Stage 3 – Temporal Stability : Employs a RepVGG‑based module and RAFT optical‑flow to align consecutive frames, followed by a SwinIR‑style RSTB for temporal consistency and detail restoration.

A joint loss combines an AI‑encoder bitrate constraint (R) with a CoherenceLoss that enforces multi‑frame temporal consistency.

Results

The solution achieved the highest subjective scores on both public and private test sets, with an 81 % win rate over the raw input and a 92 % pairwise victory rate against all other submissions.

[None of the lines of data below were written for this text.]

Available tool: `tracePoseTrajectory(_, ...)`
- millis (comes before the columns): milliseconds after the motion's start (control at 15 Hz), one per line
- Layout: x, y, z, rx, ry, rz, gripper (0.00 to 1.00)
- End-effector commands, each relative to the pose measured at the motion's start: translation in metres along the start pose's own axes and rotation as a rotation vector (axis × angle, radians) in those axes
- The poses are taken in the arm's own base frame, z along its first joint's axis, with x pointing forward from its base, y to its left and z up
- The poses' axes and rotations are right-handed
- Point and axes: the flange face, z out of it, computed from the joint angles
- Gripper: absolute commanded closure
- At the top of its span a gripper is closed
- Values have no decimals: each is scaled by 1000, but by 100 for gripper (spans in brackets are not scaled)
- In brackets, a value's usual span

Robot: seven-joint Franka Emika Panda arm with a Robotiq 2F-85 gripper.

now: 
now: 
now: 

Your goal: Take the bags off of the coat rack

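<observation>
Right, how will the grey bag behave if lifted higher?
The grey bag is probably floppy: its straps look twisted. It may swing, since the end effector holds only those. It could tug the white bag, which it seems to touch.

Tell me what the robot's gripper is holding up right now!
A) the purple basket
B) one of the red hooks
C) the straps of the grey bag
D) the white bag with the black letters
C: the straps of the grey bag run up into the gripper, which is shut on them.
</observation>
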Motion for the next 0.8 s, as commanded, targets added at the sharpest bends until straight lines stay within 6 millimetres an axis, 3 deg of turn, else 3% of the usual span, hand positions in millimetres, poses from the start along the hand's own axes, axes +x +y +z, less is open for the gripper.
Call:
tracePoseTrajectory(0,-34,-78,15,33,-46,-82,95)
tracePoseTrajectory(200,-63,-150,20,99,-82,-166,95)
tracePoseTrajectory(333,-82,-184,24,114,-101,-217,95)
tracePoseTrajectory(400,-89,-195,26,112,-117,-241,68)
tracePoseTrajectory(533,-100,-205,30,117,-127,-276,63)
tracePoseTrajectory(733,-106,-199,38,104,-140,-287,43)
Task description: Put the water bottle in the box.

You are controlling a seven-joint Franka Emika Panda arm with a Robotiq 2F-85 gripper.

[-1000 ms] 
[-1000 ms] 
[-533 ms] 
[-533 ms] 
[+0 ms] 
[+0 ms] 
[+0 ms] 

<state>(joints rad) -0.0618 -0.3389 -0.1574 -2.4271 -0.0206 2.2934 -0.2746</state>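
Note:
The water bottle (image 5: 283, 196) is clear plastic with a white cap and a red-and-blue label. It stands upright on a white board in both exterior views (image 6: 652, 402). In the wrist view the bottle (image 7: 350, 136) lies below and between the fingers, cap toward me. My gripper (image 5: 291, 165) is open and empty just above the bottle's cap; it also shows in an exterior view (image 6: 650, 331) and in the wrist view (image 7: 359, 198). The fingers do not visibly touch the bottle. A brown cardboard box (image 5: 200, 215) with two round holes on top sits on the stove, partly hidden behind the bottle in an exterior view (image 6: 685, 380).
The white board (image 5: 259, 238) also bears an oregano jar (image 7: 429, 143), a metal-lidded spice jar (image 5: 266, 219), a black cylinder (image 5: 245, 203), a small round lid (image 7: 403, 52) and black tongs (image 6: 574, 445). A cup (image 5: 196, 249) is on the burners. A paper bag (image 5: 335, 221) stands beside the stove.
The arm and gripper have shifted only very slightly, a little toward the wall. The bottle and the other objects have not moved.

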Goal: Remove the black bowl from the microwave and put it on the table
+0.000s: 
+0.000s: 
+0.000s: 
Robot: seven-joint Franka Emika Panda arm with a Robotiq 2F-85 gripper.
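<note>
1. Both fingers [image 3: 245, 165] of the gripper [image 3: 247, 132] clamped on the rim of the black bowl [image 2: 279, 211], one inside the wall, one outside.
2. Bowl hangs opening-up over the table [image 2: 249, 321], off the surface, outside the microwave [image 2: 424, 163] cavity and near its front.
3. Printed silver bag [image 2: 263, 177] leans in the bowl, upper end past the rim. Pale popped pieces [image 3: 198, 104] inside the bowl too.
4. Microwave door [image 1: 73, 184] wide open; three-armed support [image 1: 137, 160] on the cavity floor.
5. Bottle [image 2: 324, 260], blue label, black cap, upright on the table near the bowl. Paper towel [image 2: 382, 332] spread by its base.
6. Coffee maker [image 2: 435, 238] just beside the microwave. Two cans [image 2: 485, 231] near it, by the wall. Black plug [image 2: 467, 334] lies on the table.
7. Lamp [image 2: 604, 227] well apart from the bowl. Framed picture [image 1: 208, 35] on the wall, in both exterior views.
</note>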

The final ranking tables and pairwise win‑rate matrices demonstrate the clear superiority of the proposed approach.

Hardware Optimizations

To meet real‑time constraints, extensive low‑level optimizations were applied:

Assembly‑level kernel redesign reduced memory‑bandwidth usage by ~50 %.

Custom implicit GEMM kernels with REG BN Expand and Space Fusion increased compute efficiency.

Just‑In‑Time (JIT) compilation allowed per‑hardware tuning of block sizes, pipeline depth, and fusion strategies, yielding 2.5–3.3× speedup over CUTLASS and cuDNN.

Overall inference time dropped from 5.37 ms to 4.47 ms, a 19.8 % acceleration.

Quantization and Future Directions

INT8 quantization was achieved with less than 1 % accuracy loss by combining full‑precision teacher distillation, Local Adaptive Distillation (LAD) that emphasizes high‑frequency regions, and Hierarchical Feature Distillation (HFD) across multiple layers. An INT8 data‑flow alignment strategy ensures full operator fusion.

Future work will explore diffusion‑model based generative enhancement, integrating ControlNet and LoRA for richer low‑resolution priors, and leveraging large‑scale data to improve stability and fidelity.